We should make gun laws based on facts, not the unities of mellodrama.
Mayors may be upset and trying to do something, but the reality of it is there is nothing they can do, there are no lines of communication between mental health units and the gun shop computers, if a city bands gun sales, they take it to federal court and that trumps the States, so they are back to square one. Mayor Daily of Chicago, IL has tried for years to come up with laws, but yes the NRA does have more power then the State with the Federal laws the way they are now written. We need new laws. Want to bet how long that takes? If people protected the 1st amendment as well as the 2nd. we would have new laws. Common sense is also in short supply.

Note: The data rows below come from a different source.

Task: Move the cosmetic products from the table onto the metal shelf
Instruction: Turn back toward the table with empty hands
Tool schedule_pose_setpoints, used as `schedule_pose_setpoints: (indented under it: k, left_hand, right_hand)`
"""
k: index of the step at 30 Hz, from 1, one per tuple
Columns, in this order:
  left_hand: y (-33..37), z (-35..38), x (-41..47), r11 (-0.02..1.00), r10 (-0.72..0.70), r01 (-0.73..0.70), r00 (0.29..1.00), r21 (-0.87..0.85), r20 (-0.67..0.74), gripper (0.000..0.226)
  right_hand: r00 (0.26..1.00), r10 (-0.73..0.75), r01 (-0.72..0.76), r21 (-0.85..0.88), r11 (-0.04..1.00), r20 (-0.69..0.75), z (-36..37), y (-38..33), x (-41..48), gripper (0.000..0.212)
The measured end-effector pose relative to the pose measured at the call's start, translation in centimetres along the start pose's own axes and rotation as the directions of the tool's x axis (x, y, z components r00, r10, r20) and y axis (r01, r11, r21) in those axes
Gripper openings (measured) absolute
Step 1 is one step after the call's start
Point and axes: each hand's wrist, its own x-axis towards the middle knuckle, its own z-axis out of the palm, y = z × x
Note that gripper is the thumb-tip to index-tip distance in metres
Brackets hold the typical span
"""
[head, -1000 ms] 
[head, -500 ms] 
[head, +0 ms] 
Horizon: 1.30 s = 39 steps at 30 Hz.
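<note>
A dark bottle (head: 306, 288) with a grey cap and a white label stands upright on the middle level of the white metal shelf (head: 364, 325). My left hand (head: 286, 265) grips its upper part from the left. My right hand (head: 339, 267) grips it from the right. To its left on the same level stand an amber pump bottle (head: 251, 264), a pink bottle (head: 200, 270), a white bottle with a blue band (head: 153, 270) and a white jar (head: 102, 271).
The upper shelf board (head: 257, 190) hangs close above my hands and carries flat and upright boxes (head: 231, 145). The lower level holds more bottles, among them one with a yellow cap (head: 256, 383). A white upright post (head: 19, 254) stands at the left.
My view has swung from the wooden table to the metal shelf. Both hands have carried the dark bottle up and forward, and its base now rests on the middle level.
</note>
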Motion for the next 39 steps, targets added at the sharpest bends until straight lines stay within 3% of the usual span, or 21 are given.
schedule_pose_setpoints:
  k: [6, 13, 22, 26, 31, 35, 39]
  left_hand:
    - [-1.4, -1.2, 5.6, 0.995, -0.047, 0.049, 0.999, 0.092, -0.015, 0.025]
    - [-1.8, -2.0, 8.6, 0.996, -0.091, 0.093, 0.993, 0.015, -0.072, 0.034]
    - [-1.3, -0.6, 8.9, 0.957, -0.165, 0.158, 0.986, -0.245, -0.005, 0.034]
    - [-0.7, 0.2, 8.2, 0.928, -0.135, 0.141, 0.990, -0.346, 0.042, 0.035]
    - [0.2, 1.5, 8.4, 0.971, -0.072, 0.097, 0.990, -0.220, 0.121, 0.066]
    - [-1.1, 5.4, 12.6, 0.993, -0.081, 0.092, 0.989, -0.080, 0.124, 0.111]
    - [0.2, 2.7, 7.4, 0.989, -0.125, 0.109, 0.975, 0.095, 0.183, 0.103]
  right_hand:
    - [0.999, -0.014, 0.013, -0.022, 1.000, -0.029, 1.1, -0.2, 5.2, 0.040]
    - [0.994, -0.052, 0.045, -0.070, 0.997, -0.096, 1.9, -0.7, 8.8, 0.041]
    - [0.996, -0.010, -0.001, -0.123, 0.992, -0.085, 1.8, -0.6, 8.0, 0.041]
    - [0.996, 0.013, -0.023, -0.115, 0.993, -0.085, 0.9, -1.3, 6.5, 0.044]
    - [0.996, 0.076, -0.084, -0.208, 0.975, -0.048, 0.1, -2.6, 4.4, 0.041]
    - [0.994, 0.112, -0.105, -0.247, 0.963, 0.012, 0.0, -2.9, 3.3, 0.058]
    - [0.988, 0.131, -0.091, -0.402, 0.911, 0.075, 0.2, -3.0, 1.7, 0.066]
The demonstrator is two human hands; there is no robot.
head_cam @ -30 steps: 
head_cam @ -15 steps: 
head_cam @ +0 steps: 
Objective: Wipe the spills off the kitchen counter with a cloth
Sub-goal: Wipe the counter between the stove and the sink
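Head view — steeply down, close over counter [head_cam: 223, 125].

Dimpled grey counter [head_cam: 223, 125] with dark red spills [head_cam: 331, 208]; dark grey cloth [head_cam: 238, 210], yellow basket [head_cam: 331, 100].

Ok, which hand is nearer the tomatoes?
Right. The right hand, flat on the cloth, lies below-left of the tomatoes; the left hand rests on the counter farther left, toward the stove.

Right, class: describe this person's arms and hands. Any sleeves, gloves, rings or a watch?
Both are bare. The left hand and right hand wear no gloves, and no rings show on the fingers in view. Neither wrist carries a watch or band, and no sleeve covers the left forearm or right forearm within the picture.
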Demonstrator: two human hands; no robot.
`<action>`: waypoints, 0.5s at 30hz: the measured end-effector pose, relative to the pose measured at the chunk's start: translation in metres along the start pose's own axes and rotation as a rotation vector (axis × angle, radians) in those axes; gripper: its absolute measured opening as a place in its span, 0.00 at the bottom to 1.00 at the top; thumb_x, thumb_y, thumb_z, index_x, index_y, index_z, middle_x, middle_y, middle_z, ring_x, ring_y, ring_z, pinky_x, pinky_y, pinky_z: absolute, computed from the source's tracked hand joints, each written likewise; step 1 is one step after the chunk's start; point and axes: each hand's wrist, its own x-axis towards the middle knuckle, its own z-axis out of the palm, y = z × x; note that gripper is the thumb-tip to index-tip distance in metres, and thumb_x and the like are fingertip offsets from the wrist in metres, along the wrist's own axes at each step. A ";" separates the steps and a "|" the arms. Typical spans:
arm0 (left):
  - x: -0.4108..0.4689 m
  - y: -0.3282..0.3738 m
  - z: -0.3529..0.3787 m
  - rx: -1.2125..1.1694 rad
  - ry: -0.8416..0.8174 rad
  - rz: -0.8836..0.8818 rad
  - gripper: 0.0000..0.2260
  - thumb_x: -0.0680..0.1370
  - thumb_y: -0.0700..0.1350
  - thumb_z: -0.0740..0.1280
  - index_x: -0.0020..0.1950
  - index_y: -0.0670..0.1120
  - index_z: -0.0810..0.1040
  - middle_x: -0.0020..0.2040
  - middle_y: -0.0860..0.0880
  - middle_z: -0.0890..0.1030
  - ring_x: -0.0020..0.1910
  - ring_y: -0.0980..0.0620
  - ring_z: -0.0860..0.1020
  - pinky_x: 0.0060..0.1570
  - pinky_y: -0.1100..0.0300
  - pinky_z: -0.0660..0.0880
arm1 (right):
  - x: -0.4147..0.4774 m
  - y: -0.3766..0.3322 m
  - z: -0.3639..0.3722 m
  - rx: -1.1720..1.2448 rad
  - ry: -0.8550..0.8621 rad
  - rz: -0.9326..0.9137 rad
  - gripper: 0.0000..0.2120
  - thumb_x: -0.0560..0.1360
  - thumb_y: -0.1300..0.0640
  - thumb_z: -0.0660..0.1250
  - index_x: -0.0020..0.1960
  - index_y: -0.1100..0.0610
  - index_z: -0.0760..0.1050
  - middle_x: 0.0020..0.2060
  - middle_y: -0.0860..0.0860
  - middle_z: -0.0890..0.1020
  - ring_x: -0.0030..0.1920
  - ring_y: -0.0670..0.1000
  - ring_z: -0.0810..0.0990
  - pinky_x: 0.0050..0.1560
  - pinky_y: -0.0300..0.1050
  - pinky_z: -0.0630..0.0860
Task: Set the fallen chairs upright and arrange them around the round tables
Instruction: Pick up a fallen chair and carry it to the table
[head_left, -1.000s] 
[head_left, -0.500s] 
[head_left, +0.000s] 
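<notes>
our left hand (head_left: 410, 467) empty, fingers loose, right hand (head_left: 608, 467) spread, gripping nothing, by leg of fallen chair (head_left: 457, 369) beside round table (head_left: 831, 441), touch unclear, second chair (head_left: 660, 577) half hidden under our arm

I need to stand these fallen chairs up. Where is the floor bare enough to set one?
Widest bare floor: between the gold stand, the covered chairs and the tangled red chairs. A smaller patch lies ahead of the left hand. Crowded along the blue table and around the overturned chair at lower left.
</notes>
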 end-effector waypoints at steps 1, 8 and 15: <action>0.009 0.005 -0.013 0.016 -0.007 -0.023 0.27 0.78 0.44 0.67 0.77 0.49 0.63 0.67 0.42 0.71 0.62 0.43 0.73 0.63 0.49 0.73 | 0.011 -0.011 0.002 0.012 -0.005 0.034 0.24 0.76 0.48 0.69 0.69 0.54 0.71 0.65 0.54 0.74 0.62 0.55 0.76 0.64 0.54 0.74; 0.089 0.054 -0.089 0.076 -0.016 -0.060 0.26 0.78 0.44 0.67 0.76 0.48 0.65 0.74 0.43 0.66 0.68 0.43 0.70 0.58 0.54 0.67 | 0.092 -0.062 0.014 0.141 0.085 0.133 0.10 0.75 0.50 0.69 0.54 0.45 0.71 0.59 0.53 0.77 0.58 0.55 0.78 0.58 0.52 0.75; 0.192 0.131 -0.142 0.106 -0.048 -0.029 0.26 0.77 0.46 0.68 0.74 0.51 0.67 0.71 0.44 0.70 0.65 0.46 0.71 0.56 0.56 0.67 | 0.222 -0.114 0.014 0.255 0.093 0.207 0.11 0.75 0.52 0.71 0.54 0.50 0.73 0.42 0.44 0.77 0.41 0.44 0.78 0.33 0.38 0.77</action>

Imagine hearing this every night on the evening news:
"And in other news, another 109 Americans were killed in so-called car accidents today, just like yesterday. Experts predict 109 will die tomorrow, and every day forward until people wake up."
Maybe a picture over the Anchor's shoulder - 109 body bags lined up, or piled up, or whatever. How can all of us be so accepting of massive road death?
Would handgun supporters abide by the determination of a public referendum on handguns if they were democratically banned?